- **Task to carry out**
Transcribe, exactly and without pictures, the lines below from the line with "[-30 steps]" to the line with "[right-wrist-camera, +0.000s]", both ends included, and no others.

_____

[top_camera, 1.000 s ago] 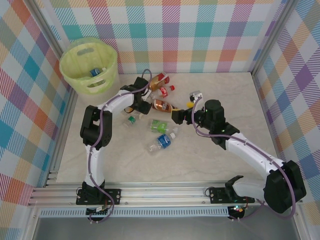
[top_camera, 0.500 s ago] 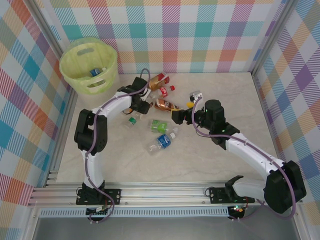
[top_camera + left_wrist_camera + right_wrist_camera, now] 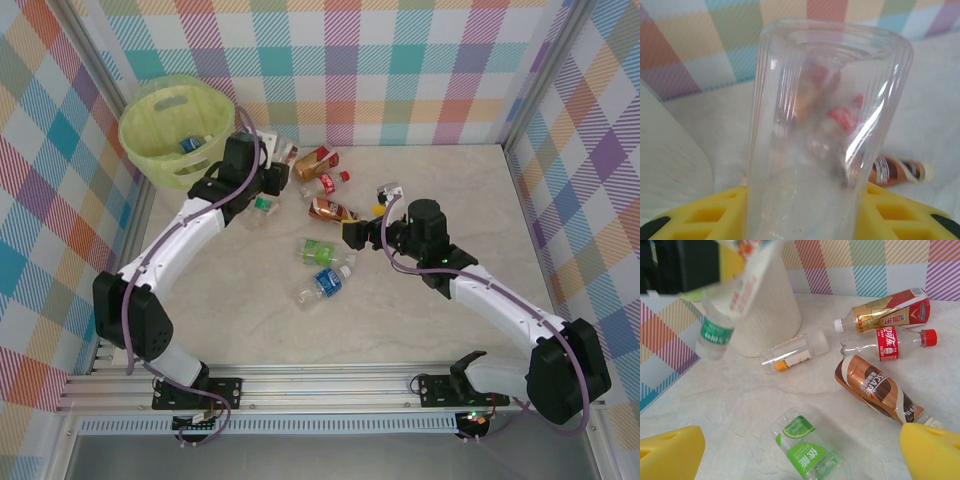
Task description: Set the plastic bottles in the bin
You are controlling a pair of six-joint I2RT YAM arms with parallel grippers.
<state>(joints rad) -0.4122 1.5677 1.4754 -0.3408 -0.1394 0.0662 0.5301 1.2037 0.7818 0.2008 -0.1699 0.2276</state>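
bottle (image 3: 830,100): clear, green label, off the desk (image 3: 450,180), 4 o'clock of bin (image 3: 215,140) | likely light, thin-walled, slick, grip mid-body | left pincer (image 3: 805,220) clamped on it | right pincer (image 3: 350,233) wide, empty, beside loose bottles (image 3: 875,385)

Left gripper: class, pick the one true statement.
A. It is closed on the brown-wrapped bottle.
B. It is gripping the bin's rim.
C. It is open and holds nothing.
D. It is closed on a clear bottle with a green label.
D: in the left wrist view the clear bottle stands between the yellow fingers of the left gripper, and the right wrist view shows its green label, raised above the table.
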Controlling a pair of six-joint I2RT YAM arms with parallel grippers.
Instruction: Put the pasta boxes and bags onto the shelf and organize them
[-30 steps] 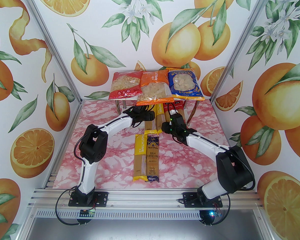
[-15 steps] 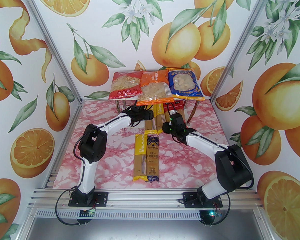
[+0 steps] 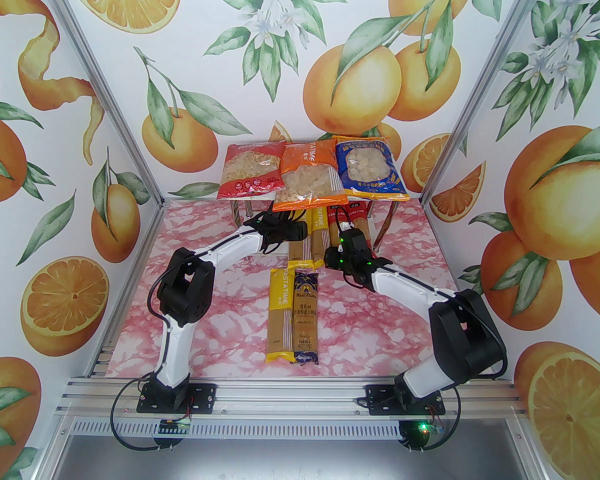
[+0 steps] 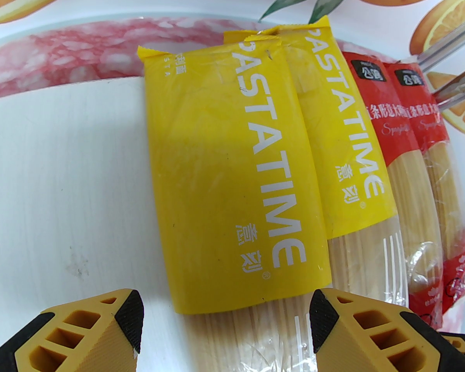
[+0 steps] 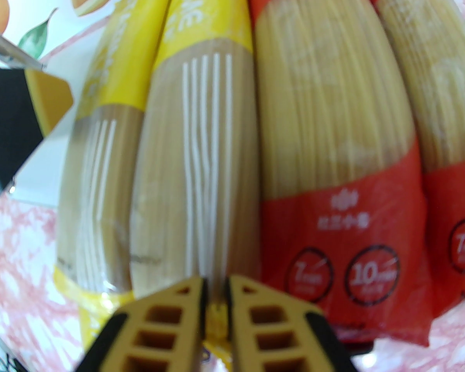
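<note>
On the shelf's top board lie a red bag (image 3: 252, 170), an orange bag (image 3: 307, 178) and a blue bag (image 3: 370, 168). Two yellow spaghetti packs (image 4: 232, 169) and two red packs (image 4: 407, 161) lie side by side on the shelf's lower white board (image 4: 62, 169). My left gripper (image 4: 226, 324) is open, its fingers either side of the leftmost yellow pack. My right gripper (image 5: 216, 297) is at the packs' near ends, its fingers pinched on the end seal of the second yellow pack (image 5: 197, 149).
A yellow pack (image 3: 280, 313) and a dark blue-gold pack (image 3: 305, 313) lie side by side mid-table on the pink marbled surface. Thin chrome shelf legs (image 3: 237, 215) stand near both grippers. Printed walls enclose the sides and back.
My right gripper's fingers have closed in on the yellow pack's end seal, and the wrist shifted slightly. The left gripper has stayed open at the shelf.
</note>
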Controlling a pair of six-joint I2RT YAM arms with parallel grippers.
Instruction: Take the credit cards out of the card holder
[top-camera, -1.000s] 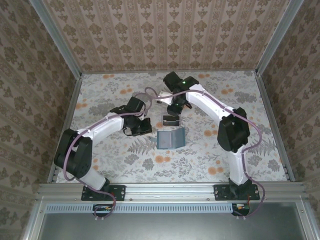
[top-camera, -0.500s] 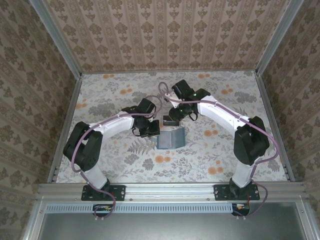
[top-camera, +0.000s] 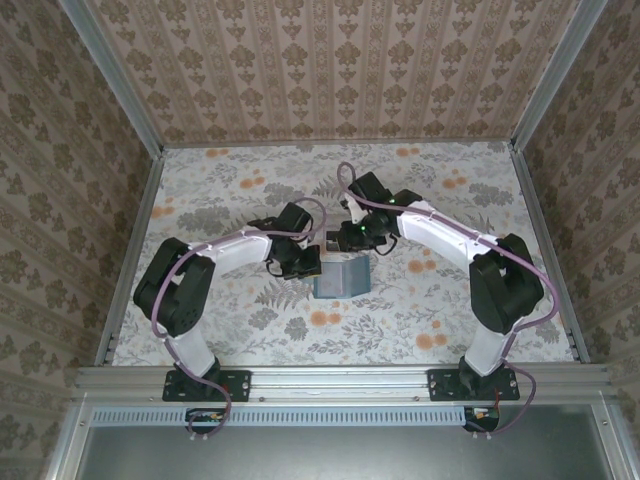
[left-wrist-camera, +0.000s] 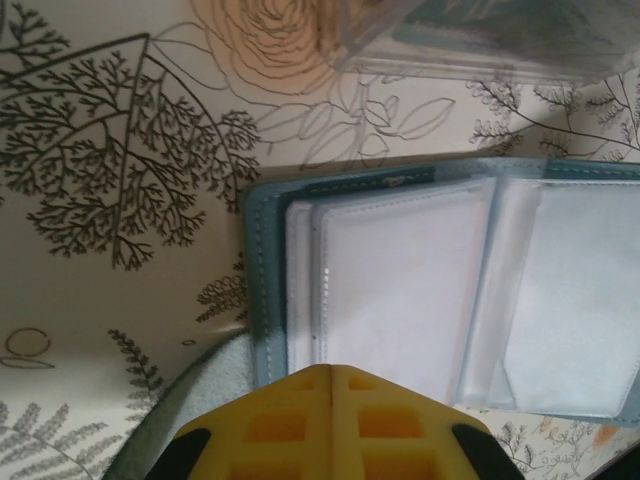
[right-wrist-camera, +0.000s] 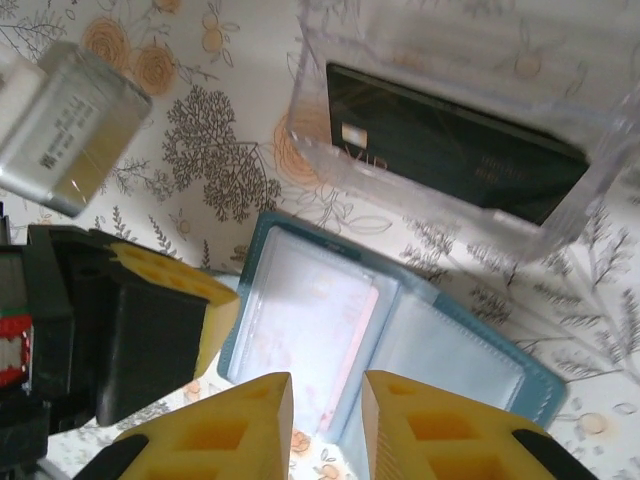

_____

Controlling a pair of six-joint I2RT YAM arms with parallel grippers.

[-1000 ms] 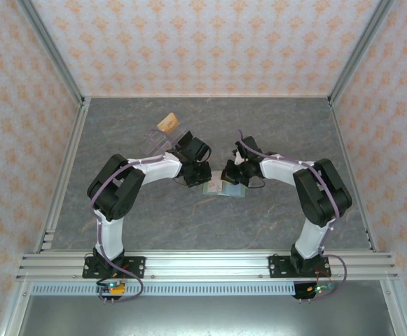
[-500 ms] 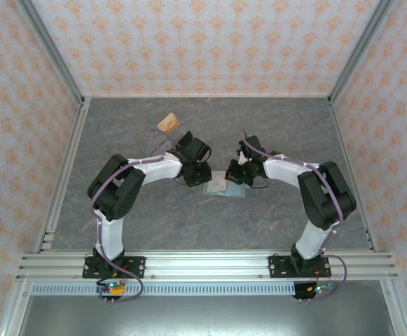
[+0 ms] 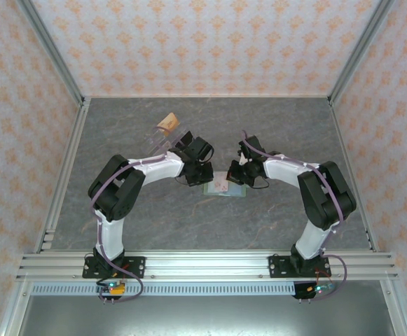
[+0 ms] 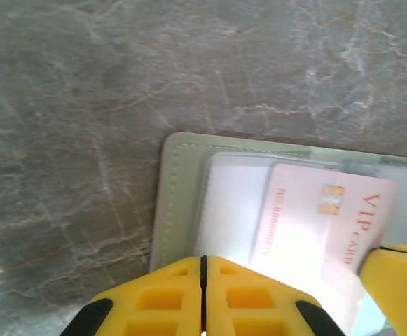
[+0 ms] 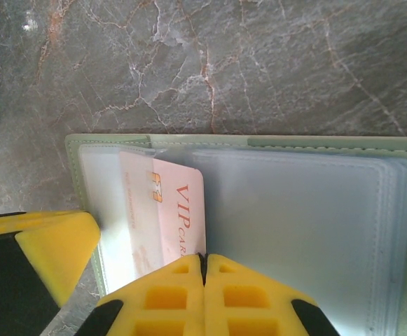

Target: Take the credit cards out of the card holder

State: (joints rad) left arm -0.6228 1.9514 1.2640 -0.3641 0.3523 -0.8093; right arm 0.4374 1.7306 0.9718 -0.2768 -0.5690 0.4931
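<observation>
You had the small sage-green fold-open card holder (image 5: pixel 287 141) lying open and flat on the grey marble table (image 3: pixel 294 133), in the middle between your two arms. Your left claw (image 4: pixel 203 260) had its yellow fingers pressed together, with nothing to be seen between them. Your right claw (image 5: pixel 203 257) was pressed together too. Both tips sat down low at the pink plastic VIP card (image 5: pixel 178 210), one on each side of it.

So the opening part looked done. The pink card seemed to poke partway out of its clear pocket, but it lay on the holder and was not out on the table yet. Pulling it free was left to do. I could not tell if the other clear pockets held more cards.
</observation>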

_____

- **Reply**
[-30 steps] 
[-15 steps] 
[+0 steps] 
[+0 steps] 
[+0 steps] 
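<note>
On the shelf's top board lie a red bag (image 3: 252, 170), an orange bag (image 3: 307, 178) and a blue bag (image 3: 370, 168). Two yellow spaghetti packs (image 4: 232, 169) and two red packs (image 4: 407, 161) lie side by side on the shelf's lower white board (image 4: 62, 169). My left gripper (image 4: 226, 324) is open, its fingers either side of the leftmost yellow pack. My right gripper (image 5: 216, 297) is at the packs' near ends, its fingers pinched on the end seal of the second yellow pack (image 5: 197, 149).
A yellow pack (image 3: 280, 313) and a dark blue-gold pack (image 3: 305, 313) lie side by side mid-table on the pink marbled surface. Thin chrome shelf legs (image 3: 237, 215) stand near both grippers. Printed walls enclose the sides and back.
My right gripper's fingers have closed in on the yellow pack's end seal, and the wrist shifted slightly. The left gripper has stayed open at the shelf.
</note>
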Controlling a pair of six-joint I2RT YAM arms with parallel grippers.
Instruction: Take the credit cards out of the card holder
[top-camera, -1.000s] 
[top-camera, -0.500s] 
[top-camera, +0.000s] 
[left-wrist-camera, +0.000s] 
[right-wrist-camera, +0.000s] 

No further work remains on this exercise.